San Francisco, CA 94103
hertzman@dgp.toronto.edu

1 Introduction

Generative Adversarial Networks (GANs) have become fertile tools for artistic exploration. Artists such as Refik Anadol, Robbie Barrat, Sofia Crespo, Mario Klingemann, Jason Salavon, Helena Sarin, and Mike Tyka generate fascinating imagery with models learned from natural imagery. These artists work in very different ways, but much of their work shares a common GAN aesthetic: realistic, but unrecognizable.

Why are GANs such powerful tools for making art? This essay argues that GAN art often exhibits visual indeterminacy, a term coined by Pepperrell Pepperell (2006). GANs cause visual indeterminacy by creating plausible compositions and textures that nonetheless defy coherent explanation, and these are the GAN images often used in recent artworks. Because visual indeterminacy can be understood as a perceptual process Muth and Carbon (2016), GANs provide a potential tool for both art and for neuroscience experiments based on perceptual uncertainty modeling.

2 Visual Indeterminacy and Aesthetic Experience

Often, the initial appearance of an image invites the viewer to investigate further, but the image confounds explanation. For some images, this investigation leads to an “Aha!” moment, where the viewer understands the structure of an image Muth et al. (2016), e.g., they see a vivid 3D object where there had been abstract 2D shapes. This moment is pleasurable because the posterior distribution collapses: some understanding has been gained. But the image may also become less interesting as result. “Visual indeterminacy” describes images where the “Aha!” moment never happens, and the image continues to invite investigation.

In short, visual indeterminacy occurs in a “seemingly meaningful visual stimulus that denies easy or immediate identification” Pepperell (2011); it is the “lack but promise of semantic stability” Muth and Carbon (2016).
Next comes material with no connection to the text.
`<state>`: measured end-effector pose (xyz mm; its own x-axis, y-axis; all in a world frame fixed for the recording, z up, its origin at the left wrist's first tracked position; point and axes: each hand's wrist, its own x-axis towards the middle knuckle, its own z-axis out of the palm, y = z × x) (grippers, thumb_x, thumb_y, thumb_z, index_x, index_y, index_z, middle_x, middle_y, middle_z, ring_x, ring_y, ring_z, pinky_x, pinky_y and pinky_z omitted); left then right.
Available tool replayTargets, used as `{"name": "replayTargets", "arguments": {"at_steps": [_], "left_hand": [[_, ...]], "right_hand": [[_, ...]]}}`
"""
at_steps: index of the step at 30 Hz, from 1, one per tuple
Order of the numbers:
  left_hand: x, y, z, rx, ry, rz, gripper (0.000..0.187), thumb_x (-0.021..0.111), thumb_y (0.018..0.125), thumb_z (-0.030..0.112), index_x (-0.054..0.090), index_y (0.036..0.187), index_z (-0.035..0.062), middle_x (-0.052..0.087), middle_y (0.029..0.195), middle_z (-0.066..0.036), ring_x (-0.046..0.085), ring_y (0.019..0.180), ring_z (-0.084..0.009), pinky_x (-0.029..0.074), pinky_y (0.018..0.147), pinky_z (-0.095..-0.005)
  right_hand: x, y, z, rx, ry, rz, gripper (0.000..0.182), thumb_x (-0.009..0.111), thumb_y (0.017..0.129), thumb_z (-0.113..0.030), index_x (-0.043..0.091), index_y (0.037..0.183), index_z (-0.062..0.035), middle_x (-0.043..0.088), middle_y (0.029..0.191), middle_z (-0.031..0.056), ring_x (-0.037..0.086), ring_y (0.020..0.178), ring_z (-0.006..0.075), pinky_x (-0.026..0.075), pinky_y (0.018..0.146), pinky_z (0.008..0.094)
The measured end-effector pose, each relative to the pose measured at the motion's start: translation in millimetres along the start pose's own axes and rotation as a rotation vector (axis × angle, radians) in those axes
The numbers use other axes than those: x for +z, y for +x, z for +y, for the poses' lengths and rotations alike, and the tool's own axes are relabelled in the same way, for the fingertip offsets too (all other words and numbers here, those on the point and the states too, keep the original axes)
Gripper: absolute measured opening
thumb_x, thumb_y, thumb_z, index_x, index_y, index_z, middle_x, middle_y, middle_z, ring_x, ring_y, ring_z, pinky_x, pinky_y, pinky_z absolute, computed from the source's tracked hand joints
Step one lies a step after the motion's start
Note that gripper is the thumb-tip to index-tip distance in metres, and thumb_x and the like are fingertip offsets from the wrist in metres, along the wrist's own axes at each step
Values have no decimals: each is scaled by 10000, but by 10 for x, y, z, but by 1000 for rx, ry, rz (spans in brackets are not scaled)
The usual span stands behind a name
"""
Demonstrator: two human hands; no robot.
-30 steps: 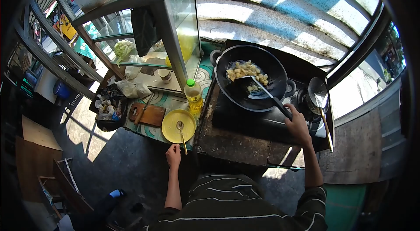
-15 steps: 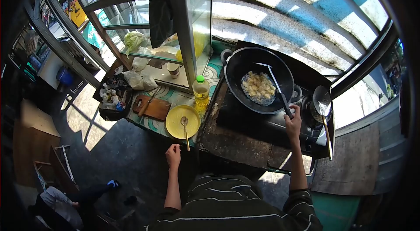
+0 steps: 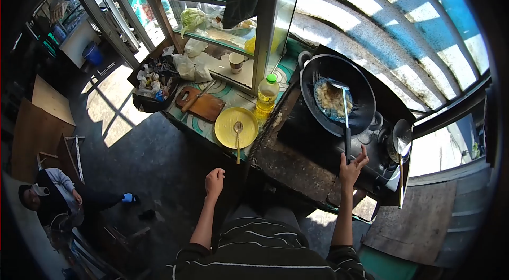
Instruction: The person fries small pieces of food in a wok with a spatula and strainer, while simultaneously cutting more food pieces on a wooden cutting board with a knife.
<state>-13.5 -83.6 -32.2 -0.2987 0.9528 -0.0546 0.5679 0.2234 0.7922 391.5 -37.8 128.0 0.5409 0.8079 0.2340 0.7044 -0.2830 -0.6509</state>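
Note:
A black wok (image 3: pixel 365 86) stands on the stove at right, with a pale frying mass (image 3: pixel 330 101) bubbling in oil. The spatula (image 3: pixel 347 121) leans in the wok, its blade over the food and its black handle pointing toward me. My right hand (image 3: pixel 350 173) is at the end of that handle; its fingers are spread apart, with the handle between thumb and fingers. My left hand (image 3: pixel 214 182) hangs in front of the counter with its fingers curled; nothing shows in it. Nearest to it is a yellow plate (image 3: pixel 225 130) with a spoon (image 3: pixel 238 142) on it.
Left of the plate are a cutting board (image 3: pixel 207 108) with a knife, and a black rubbish bag (image 3: pixel 151 102). An oil bottle (image 3: pixel 266 94) stands beside the stove. A skimmer (image 3: pixel 401 139) rests at far right. Behind is a glass case (image 3: pixel 263 31). A person (image 3: pixel 63 192) sits at lower left.
My right hand has loosened its fingers from around the spatula handle. The spatula blade has tipped over onto the food. My view has shifted, bringing more of the seated person in.

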Motion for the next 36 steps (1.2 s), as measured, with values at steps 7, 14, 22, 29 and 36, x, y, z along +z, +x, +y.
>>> {"name": "replayTargets", "arguments": {"at_steps": [7,14,22,29,36], "left_hand": [[-114,-224,727,-157,-490,15,144,620,810,143,639,762,9,620,636,-49,568,533,-104,449,509,-231],[247,-614,751,-402,-1257,-253,171,465,898,133,613,921,50,592,722,15,544,614,-51,468,579,-174],[-322,-100,602,-453,-919,-352,277,441,912,227,468,666,104,381,530,52,335,447,-20,275,403,-197],[-1348,1012,-1,-135,-724,-194,194,599,840,207,479,869,58,467,722,-5,458,573,-49,362,466,-184],[-2185,2044,-788,-55,-319,-196,262,679,769,181,535,925,27,572,740,-25,531,623,-97,448,593,-230]], "right_hand": [[217,-791,-747,-505,174,-59,575,644,733,-158,369,1230,-67,363,1174,171,347,1128,335,276,952,443],[574,-1802,-1196,-932,294,-714,572,602,774,-292,387,1258,-78,383,1236,156,366,1175,316,252,979,457],[1070,-1932,-1645,-626,243,-738,474,524,835,-299,419,1258,-115,437,1173,125,412,1122,276,295,914,412],[2203,-2268,-2529,-382,419,-729,465,535,841,-244,403,1258,-90,432,1146,162,427,1076,315,354,898,389],[2526,-2352,-3431,-324,419,-667,518,589,806,-204,381,1270,-106,448,1107,163,464,998,317,390,870,383]]}}
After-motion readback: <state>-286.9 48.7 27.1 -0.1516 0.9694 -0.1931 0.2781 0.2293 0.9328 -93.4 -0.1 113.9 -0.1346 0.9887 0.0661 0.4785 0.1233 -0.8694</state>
Ambiguity has been present in art since cave painting, but became particularly valued in the Modern art era Gamboni (2004). Many recent studies connect these ideas to perceptual theory and neuroscience; see Muth and Carbon (2016); Van de Cruys and Wagemans (2011) for reviews, and Hertzmann (2010) for a discussion of visual ambiguity in terms of perceptual posterior probability.

3 Generating Visual Indeterminacy

Some GAN images are naturalistic; some look like unusual but realistic scenes, e.g., portions of Refik Anadol’s “Machine Hallucinations,” Mike Tyka “EONS”, and Figure 1(left). Some images of humans or animals seem real and grotesque, like portions of Mario Klingemann’s “Memories of Passersby I.” But a dominant mode of GAN art is visual indeterminacy. It looks like there is a real scene being depicted in photorealistic detail, but what is it?

Figure 1: Images from BigGAN Brock et al. (2019) created with Artbreeder Simon (2019). The leftmost image is, basically, naturalistic. The other images are visually indeterminate: they appear realistic at first glance, and suggest various associations, but they do not yield coherent realistic interpretations on closer study. Image credits in the Appendix.

GANs seem predisposed to indeterminate, intriguing imagery. This can be seen by experimenting with Artbreeder Simon (2019) (Figure 1), formerly Ganbreeder. Images drawn from Ganbreeder have been exhibited as art Bailey (2019).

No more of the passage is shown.